And running everything results in:

$ green -vvv
Green 2.7.2, Coverage 4.3.4, Python 2.7.12

test
  SomeTest
E   test_subject

Error in test.SomeTest.test_subject
Traceback (most recent call last):
  File "/home/wonderb0lt/pyenvs/iotkoffer/bin/green", line 11, in <module>
    sys.exit(main())
  File "/home/wonderb0lt/pyenvs/iotkoffer/local/lib/python2.7/site-packages/green/cmdline.py", line 75, in main
    result = run(test_suite, stream, args, testing)
  File "/home/wonderb0lt/pyenvs/iotkoffer/local/lib/python2.7/site-packages/green/runner.py", line 130, in run
    result.stopTestRun()
  File "/home/wonderb0lt/pyenvs/iotkoffer/local/lib/python2.7/site-packages/green/result.py", line 353, in stopTestRun
    self.printErrors()
  File "/home/wonderb0lt/pyenvs/iotkoffer/local/lib/python2.7/site-packages/green/result.py", line 571, in printErrors
    + "\n{}".format(self.colors.yellow(frame)), level=3)
UnicodeDecodeError: 'ascii' codec can't decode byte 0xc3 in position 111: ordinal not in range(128)

MinchinWeb commented 7 years ago

@CleanCut : I while back I added Unidecode, but only activated it on Windows. Should we activate it on Python 2 as well?
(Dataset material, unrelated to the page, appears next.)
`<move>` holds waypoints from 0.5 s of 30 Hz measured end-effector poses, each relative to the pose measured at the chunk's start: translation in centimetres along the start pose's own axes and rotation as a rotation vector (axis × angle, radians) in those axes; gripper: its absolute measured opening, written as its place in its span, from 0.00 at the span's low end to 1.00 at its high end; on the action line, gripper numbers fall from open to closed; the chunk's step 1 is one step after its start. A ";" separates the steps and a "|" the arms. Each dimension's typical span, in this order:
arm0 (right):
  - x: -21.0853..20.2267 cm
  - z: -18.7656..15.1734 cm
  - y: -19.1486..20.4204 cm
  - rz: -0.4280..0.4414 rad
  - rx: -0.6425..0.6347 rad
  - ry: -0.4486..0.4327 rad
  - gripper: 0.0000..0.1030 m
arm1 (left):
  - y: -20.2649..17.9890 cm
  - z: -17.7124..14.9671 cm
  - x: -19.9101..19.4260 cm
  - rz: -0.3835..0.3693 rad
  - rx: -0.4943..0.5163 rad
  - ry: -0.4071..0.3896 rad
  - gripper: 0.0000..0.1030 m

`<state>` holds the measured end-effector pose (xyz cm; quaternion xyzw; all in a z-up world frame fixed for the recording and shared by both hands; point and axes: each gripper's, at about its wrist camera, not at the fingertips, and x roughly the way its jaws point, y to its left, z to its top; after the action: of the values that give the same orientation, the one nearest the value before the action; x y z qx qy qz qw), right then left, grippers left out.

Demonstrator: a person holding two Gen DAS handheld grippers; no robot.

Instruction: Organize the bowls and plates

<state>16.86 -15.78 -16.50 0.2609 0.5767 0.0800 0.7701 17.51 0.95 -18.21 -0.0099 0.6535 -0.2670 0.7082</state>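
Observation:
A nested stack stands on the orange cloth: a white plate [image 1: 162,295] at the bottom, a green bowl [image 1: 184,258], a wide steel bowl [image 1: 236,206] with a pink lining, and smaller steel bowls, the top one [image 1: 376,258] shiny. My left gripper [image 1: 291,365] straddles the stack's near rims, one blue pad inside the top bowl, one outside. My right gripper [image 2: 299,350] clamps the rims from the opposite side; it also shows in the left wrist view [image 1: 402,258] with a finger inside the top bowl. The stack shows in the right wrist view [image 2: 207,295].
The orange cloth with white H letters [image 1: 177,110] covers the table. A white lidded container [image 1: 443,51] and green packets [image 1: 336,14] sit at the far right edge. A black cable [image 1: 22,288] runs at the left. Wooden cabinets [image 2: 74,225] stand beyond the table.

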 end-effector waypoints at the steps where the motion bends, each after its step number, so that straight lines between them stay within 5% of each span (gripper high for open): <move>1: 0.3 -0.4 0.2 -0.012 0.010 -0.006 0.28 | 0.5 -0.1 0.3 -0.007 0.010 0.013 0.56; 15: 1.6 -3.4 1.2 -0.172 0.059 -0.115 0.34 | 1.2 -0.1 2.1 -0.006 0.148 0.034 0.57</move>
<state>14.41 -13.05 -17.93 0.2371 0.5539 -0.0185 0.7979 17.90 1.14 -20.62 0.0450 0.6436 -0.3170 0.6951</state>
Or as a command-line switch?

(relevant code here)

CleanCut commented 7 years ago

@MinchinWeb I couldn't find a way to fix this problem with unidecode. I found a way to fix it with some manual decoding, though. If you can find a cleaner way with unidecode, go ahead and change it. You can use the green.test.test_result.TestGreenTestResult.test_printErrors_Py2Unicode test to duplicate @wonderb0lt's error condition.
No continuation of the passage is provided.